We use the Yelp Dataset to as our source data. More specifically, we are invesitgating the latent topics for all the restaurants in Las Vegas, which has 1231 restaurants. We split the preprocessed review dataset into 70% training set (41926 pieces of reviews by 15728 users) and 30% testing set (18758 pieces of reviews). After preprocessing, we use those text reviews and rating stars to build our recommendation system.
We use collaborative filtering to predict rating scores without using text reviews as our baseline method. It examines the similarity among all the users and tries to recommend restaurants to users that their similar "neighbors" tend to like.
Our objective is to learn hidden dimensions of behind a overall rating for a specific restaurant by combining latent rating dimensions, such as the topic learned by topic modeling methods like LDA.
- Ran topic model to get topics from reviews written by a user and topics from reviews on a restaurant.
- Combined topics we learned from the user and the restaurants as topic factors.
- Learn the hidden dimension of rating by minimizing the mean squared error function.

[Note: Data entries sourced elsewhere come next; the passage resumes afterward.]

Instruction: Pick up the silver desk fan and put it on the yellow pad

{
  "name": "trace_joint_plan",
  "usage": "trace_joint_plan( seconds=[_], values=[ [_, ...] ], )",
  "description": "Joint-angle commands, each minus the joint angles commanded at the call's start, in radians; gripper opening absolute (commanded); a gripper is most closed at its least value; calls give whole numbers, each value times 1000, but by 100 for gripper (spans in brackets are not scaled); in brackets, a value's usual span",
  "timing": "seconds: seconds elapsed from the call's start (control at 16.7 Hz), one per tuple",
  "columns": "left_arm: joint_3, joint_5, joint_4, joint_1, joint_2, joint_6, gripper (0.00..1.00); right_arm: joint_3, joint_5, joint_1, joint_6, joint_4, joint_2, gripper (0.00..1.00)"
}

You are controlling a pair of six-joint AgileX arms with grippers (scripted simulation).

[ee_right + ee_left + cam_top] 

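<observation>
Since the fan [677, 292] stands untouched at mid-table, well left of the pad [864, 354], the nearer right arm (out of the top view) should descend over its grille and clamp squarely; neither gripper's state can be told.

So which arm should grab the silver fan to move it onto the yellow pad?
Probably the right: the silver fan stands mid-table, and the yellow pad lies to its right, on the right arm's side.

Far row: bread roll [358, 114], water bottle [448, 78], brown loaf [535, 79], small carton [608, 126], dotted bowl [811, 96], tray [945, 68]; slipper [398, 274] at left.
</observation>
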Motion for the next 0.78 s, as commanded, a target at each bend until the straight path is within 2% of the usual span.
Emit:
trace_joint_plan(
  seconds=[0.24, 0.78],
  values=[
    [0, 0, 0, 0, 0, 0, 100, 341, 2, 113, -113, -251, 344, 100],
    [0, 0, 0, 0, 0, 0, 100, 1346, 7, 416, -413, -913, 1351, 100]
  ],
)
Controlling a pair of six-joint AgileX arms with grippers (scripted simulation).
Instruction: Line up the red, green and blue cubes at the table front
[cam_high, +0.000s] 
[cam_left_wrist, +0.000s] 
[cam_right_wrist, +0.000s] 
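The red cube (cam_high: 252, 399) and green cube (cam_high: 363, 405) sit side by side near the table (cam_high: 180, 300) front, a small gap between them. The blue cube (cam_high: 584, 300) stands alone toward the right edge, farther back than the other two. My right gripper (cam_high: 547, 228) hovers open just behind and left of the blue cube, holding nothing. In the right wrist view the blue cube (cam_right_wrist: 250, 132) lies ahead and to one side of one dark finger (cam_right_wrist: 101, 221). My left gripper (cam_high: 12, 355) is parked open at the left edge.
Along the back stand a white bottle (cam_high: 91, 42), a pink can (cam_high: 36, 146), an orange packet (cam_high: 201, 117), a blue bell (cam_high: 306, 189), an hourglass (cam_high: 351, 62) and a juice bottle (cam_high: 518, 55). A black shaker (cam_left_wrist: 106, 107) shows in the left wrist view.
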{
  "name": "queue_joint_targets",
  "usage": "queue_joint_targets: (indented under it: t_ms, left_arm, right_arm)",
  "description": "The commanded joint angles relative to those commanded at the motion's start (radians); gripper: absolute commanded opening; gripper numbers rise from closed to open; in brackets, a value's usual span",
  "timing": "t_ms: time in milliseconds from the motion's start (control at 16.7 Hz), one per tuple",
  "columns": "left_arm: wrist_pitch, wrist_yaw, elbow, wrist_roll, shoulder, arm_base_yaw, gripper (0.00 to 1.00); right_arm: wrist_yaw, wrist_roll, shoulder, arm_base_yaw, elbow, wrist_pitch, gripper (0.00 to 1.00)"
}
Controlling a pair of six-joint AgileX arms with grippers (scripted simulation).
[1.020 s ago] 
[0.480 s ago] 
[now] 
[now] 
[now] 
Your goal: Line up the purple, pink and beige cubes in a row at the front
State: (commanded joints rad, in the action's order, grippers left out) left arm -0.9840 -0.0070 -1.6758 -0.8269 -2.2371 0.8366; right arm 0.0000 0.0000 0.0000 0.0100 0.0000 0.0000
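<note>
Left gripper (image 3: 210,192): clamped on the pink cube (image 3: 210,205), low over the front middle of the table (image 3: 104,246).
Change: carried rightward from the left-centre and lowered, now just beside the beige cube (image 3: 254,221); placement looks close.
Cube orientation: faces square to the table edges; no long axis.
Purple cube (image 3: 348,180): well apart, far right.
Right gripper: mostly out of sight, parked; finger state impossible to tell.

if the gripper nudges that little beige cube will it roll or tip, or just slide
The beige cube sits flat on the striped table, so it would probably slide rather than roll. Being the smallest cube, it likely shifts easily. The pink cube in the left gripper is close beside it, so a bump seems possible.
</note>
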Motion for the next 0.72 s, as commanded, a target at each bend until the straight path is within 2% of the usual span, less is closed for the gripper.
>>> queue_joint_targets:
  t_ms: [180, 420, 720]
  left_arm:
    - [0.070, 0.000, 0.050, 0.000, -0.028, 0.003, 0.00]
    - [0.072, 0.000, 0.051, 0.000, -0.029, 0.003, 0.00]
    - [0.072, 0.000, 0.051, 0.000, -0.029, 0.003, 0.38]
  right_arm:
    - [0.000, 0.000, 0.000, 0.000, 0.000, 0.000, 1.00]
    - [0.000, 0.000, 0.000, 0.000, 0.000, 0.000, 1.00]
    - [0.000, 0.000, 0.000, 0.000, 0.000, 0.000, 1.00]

After running a small sample of burger places in Madison, our baseline method gives a mean absolute error of 0.857 while our topic modelling method gives a mean absolute error of 1.352. On hypothesis testing the MAE results for methods on 5 cities, we have p-value equal to 0.4988, which is greater than 0.05, so we do not reject the null hypothesis that true difference in means is equal to 0, that is, in terms of MAE, both methods have similar performance. Given the evaluation results measured by MAE and distribution of predicted value and expected value for both baseline and our method, we can conclude that our method is slightly better than the baseline in spite of similar MAE.